- [WHAT YOU HAVE TO DO]:
Go to the line below containing "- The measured" and print exactly from there through the line containing "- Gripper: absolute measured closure", both included. Print nothing else.

****************************************

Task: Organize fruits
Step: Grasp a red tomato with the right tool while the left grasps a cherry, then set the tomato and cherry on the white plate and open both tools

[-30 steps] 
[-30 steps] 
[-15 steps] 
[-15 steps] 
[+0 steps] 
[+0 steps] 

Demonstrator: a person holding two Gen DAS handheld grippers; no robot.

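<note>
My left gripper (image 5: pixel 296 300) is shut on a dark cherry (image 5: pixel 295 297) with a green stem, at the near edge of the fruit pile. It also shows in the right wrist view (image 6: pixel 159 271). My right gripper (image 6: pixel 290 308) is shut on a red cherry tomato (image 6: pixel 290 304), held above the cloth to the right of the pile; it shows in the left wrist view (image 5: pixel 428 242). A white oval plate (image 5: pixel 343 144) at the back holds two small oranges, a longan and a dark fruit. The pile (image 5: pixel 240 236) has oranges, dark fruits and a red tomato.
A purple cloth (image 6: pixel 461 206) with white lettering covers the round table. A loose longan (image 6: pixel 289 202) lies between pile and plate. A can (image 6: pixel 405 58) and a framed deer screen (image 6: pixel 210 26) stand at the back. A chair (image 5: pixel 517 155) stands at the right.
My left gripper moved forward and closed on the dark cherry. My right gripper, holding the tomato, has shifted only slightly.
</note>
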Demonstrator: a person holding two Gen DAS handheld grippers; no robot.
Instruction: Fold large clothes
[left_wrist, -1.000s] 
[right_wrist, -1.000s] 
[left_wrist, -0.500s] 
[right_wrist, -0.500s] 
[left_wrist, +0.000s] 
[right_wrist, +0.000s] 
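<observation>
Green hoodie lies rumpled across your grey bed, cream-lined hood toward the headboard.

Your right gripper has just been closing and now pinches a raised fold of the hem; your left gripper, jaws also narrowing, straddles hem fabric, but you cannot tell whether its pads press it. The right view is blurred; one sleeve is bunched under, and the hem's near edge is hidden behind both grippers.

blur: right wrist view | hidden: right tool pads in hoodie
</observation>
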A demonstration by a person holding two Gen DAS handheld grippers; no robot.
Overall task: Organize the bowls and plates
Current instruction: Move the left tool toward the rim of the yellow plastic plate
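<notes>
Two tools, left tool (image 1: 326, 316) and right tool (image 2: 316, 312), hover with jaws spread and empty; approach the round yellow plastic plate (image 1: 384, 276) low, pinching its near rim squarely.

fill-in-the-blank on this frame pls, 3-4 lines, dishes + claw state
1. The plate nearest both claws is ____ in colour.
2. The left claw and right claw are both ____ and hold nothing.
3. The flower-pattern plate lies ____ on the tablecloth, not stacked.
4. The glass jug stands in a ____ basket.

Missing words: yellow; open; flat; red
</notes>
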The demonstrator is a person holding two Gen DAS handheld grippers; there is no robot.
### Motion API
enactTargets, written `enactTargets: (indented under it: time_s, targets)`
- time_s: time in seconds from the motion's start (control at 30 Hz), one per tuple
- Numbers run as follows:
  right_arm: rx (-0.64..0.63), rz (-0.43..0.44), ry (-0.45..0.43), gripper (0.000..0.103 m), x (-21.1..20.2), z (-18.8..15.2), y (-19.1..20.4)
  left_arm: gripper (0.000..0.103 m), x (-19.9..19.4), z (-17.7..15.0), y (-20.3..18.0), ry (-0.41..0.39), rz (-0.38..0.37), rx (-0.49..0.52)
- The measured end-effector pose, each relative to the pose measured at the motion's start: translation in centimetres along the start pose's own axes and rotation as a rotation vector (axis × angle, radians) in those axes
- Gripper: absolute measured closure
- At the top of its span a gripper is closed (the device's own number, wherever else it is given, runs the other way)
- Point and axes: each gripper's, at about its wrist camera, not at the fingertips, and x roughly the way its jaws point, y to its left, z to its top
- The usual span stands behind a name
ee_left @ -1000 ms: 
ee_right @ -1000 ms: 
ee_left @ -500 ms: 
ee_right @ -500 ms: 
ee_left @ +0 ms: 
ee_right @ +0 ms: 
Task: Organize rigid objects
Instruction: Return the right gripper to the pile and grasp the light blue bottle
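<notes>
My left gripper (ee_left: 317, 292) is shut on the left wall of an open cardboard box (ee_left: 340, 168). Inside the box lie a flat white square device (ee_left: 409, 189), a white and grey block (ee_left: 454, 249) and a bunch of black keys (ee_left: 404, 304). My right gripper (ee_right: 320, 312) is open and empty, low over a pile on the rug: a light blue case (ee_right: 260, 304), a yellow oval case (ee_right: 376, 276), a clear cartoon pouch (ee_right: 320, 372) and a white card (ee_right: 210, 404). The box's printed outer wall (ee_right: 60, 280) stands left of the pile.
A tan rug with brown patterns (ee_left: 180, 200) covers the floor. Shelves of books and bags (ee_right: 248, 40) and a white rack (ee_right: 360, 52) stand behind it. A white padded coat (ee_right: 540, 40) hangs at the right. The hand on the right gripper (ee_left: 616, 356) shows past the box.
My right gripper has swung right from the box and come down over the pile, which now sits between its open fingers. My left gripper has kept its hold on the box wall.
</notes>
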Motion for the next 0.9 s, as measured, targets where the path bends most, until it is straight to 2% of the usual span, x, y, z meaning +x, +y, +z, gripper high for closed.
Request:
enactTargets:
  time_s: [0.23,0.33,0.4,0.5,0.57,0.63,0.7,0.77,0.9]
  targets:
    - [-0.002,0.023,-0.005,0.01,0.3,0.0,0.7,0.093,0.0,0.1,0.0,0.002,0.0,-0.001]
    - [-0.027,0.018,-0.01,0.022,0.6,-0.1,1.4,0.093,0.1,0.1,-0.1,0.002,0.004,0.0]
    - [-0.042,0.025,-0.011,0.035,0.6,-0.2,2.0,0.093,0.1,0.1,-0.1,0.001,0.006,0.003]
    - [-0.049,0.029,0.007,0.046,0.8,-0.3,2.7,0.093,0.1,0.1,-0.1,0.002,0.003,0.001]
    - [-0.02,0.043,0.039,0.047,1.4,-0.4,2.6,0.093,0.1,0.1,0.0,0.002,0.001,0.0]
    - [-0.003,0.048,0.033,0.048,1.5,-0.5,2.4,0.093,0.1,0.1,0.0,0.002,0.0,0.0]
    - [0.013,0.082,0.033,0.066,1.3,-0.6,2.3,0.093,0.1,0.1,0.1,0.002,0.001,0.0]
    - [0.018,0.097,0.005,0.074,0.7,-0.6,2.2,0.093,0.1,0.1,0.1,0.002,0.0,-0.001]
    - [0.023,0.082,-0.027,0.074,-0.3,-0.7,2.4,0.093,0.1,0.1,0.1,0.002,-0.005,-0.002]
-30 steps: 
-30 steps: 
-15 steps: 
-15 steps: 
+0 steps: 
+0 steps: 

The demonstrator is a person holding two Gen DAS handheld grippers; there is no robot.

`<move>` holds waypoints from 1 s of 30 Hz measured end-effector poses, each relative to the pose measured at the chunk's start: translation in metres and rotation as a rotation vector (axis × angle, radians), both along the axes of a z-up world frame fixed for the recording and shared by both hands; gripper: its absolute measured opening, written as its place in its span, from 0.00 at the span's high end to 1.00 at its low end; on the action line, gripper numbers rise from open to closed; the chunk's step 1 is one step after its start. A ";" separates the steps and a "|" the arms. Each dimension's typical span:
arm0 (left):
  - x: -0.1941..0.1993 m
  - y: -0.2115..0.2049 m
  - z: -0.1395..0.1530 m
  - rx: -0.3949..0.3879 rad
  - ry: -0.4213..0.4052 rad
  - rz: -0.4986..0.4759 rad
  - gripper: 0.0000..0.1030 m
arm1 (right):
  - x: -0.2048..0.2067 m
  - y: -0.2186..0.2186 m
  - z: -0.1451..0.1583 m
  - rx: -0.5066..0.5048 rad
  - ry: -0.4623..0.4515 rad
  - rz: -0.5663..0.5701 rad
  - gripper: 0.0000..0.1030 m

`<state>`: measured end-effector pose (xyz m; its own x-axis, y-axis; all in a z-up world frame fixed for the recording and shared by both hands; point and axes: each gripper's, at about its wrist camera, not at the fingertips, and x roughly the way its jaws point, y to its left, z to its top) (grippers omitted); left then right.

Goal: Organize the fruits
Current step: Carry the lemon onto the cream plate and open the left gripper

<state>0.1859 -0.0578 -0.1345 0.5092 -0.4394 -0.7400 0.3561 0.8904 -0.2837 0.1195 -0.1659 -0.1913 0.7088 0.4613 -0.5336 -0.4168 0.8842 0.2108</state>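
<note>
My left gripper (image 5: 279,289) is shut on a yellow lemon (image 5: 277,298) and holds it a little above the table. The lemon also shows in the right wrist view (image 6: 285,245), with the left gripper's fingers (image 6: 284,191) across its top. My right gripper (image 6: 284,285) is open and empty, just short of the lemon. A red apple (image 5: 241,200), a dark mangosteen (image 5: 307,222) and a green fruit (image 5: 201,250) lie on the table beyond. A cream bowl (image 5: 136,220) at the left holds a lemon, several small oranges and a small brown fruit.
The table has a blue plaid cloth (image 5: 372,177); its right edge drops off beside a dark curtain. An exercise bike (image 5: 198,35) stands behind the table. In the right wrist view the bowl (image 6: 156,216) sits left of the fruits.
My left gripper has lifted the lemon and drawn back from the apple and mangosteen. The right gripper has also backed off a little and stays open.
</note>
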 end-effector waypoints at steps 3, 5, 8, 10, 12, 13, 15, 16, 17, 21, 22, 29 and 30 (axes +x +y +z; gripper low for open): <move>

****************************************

- [YOUR SOLUTION]:
- The measured end-effector pose, each relative to the pose measured at the motion's start: translation in centimetres along the start pose's own axes and rotation as a rotation vector (axis × angle, radians) in those axes
- Gripper: absolute measured closure

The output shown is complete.